Several reports say that the nourishment the poor children receive is linked to schools and is restricted to those who attend school, is it true?
Orandum est ut sit mens sana in corpore sano (You should pray for a healthy mind in a healthy body)
- Juvenal, Roman poet at the end of first century CE
A healthy mind in a healthy body is the focus of an interesting theme of a report titled ‘Children’s learning depends on mid-day meals, finds study’ by Pearl Maria D’Souza in The New Indian Express (26/3/21) and excerpted here:
For many families, the mid-day meal is very important as parents can provide only one meal to their children, a new study has found. Over half the parents surveyed concurred with this, reiterating the relevance of the Bisi Oota (hot meal) scheme for a large number of children who face food insecurity and for those who suffer from mild to moderate malnutrition.
Commissioned in 2016-17, the study by the Karnataka Evaluation Authority (KEA) was released in January 2021. It found that 2,14,500 children do not get breakfast at home. “This comprises 5.1% of the total children in government schools. In all, 52% of parents treat mid-day meals as a substantive meal as they can provide only one meal at home (5.1%),” the study stated. These findings assume more significance given that the mid-day meal scheme has been suspended since the COVID-19-related lockdown was imposed and, for the past few months, has been replaced with a supply of dry ration to children.

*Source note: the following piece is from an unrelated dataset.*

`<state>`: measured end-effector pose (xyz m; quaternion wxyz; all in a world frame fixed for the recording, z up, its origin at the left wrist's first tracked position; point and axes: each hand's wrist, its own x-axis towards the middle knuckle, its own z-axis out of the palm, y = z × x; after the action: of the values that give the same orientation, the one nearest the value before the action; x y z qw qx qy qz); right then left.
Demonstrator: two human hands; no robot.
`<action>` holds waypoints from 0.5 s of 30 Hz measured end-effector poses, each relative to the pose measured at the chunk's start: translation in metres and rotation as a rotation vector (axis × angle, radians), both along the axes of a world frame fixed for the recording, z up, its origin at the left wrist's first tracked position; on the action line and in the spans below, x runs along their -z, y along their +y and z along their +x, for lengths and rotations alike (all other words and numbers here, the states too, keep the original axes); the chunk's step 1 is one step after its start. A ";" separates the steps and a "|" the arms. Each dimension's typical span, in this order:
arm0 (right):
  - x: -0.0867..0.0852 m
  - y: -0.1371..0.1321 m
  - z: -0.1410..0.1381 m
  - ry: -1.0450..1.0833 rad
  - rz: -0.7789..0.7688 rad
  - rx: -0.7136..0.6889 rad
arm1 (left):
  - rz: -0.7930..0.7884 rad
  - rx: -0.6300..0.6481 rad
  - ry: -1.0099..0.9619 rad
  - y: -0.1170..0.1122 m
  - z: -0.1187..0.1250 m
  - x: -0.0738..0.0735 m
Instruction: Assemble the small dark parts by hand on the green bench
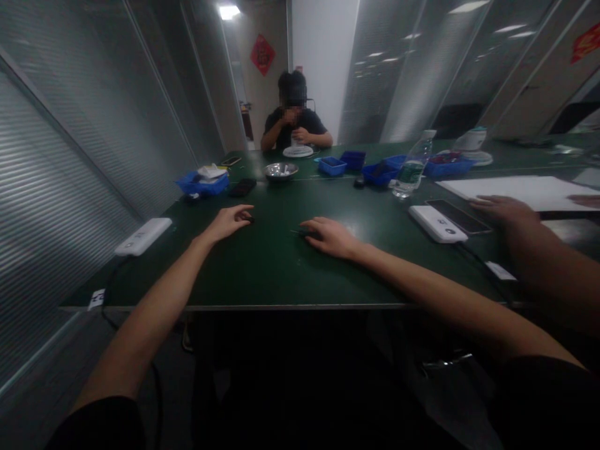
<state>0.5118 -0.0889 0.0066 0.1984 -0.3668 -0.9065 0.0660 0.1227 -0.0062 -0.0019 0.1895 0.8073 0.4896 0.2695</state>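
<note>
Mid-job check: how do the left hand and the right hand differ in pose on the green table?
The left hand lies on its edge, fingertips curled together at a small dark part; the right hand lies palm down, fingers laid over another dark bit. The left hand sits slightly farther up the table than the right hand. Both rest on the table, forearms bare.

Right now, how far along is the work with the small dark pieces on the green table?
Done: no finished item shows by the hands. In hand: the left hand touches a small dark piece on the green table; the right hand lies over a second dark piece; whether either grips is too dim to tell. Left: unclear; the blue bins and metal bowl farther off sit untouched, contents unreadable.
</note>
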 end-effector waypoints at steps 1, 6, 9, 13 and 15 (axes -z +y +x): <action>0.000 0.000 0.000 0.010 0.000 -0.018 | -0.009 0.052 -0.013 -0.005 0.010 -0.001; 0.003 -0.002 -0.003 0.056 -0.006 -0.098 | -0.045 0.294 -0.050 -0.029 0.059 -0.005; 0.003 -0.002 -0.004 0.066 -0.001 -0.137 | -0.053 0.373 -0.053 -0.040 0.079 -0.006; 0.003 -0.002 -0.004 0.066 0.007 -0.135 | -0.043 0.389 -0.038 -0.046 0.085 -0.008; 0.003 -0.003 -0.004 0.070 0.012 -0.121 | -0.042 0.386 -0.036 -0.046 0.084 -0.009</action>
<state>0.5077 -0.0914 0.0040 0.2276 -0.3079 -0.9199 0.0853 0.2072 -0.0526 0.0074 0.2632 0.8772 0.3277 0.2321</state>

Researchers from the Hyderabad Karnataka Centre for Advanced Learning, Kalaburagi, who did the study for KEA, also referred to the scheme’s role in reducing anaemia in children. There are 55 lakh children under the mid-day meal scheme. Milk at school is the first food for these students, the study said, pointing out that students valued milk more than meals for contribution to studies. “The study finds that the impact of milk is wholesome, very deep and intense. It is perceptible on enrolments at the secondary stage of schooling, as well as on retention and transition at lower primary school/higher primary school stages,” the researchers said.
One thing that stands out in this report is that the nourishment the poor children receive is linked to schools and is restricted to those who attend school. What happens to those undernourished children who are not in a position to attend school and have to add to the income of the families by doing odd jobs? For such children, Juvenal’s exhortation about a healthy mind in a healthy body sounds hollow and holds no potential. Is feeding underprivileged children independent of class-rooms a feasible option?